→ TASK TO CARRY OUT: The listing below is to be reproduced in full, exactly as given.

→ INFORMATION SHOWN:
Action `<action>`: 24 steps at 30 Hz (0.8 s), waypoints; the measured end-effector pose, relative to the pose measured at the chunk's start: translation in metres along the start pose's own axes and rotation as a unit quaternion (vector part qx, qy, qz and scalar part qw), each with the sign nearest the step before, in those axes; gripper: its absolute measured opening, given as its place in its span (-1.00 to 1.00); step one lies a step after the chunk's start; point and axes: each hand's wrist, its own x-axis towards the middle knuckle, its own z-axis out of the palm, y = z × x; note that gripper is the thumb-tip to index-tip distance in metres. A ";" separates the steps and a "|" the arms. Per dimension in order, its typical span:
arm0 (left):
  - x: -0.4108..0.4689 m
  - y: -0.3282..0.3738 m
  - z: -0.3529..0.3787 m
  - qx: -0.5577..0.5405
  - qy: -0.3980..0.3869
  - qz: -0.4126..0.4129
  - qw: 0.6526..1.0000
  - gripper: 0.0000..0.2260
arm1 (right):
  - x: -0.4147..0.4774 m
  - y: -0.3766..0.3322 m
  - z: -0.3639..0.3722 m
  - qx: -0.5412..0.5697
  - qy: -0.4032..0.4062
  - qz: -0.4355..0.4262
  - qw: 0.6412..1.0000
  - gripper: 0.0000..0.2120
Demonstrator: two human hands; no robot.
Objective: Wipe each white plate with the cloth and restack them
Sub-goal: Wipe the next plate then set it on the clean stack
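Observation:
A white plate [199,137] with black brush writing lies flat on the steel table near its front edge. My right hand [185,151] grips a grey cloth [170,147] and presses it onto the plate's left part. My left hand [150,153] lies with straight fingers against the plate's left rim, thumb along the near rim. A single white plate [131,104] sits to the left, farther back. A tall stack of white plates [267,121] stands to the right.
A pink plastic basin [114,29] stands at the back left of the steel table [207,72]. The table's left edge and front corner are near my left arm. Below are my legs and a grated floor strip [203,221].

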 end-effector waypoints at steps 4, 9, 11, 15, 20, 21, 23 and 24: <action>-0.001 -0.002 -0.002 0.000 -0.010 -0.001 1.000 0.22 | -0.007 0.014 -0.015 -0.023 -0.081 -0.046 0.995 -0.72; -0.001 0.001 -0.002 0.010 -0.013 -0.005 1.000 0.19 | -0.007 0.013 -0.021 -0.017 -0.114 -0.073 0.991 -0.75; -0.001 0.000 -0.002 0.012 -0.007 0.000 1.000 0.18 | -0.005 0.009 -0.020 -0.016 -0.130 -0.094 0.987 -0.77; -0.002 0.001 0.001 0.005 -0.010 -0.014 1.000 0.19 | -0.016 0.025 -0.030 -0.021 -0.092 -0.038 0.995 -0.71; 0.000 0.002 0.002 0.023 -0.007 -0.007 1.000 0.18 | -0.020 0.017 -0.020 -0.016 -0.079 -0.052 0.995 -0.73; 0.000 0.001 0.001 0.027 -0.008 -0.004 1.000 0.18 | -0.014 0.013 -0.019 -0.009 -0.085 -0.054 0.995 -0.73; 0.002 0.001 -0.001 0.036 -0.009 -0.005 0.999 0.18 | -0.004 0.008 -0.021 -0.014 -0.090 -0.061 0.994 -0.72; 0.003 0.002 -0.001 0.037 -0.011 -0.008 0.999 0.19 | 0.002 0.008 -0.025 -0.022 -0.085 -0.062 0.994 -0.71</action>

→ ANSWER TO THIS EXERCISE:
Action `<action>`: 24 steps at 30 Hz (0.8 s), waypoints; the measured end-effector pose, relative to the pose measured at the chunk's start: translation in metres along the start pose's own axes and rotation as a unit quaternion (vector part qx, qy, qz and scalar part qw), each with the sign nearest the step before, in those axes; gripper: its absolute measured opening, given as its place in its span (-1.00 to 1.00); step one lies a step after the chunk's start; point and axes: each hand's wrist, its own x-axis towards the middle knuckle, its own z-axis out of the palm, y = z × x; note that gripper is the thumb-tip to index-tip distance in metres. A ";" separates the steps and a "|" the arms. Per dimension in order, its typical span:
arm0 (left):
  - x: -0.4108..0.4689 m
  - y: -0.3282..0.3738 m
  - z: -0.3529..0.3787 m
  - qx: -0.5577..0.5405
  - qy: -0.3980..0.3869
  - qz: -0.4126..0.4129
  - qw: 0.6526..1.0000
  - gripper: 0.0000..0.2260
arm1 (right):
  - x: -0.4147..0.4774 m
  - y: -0.3766..0.3322 m
  - z: -0.3639..0.3722 m
  - qx: -0.5412..0.5697
  - qy: -0.4032..0.4062
  - qz: -0.4355..0.4262
  - qw: 0.6412..1.0000
  - gripper: 0.0000..0.2120
Demonstrator: two human hands; no robot.
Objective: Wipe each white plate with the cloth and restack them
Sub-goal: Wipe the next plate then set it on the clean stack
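Observation:
A white plate [199,137] with black brush writing lies flat on the steel table near its front edge. My right hand [185,151] grips a grey cloth [170,147] and presses it onto the plate's left part. My left hand [150,153] lies with straight fingers against the plate's left rim, thumb along the near rim. A single white plate [131,104] sits to the left, farther back. A tall stack of white plates [267,121] stands to the right.
A pink plastic basin [114,29] stands at the back left of the steel table [207,72]. The table's left edge and front corner are near my left arm. Below are my legs and a grated floor strip [203,221].
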
 end-effector waypoints at steps 4, 9, 11, 15, 20, 21, 23 and 24: <action>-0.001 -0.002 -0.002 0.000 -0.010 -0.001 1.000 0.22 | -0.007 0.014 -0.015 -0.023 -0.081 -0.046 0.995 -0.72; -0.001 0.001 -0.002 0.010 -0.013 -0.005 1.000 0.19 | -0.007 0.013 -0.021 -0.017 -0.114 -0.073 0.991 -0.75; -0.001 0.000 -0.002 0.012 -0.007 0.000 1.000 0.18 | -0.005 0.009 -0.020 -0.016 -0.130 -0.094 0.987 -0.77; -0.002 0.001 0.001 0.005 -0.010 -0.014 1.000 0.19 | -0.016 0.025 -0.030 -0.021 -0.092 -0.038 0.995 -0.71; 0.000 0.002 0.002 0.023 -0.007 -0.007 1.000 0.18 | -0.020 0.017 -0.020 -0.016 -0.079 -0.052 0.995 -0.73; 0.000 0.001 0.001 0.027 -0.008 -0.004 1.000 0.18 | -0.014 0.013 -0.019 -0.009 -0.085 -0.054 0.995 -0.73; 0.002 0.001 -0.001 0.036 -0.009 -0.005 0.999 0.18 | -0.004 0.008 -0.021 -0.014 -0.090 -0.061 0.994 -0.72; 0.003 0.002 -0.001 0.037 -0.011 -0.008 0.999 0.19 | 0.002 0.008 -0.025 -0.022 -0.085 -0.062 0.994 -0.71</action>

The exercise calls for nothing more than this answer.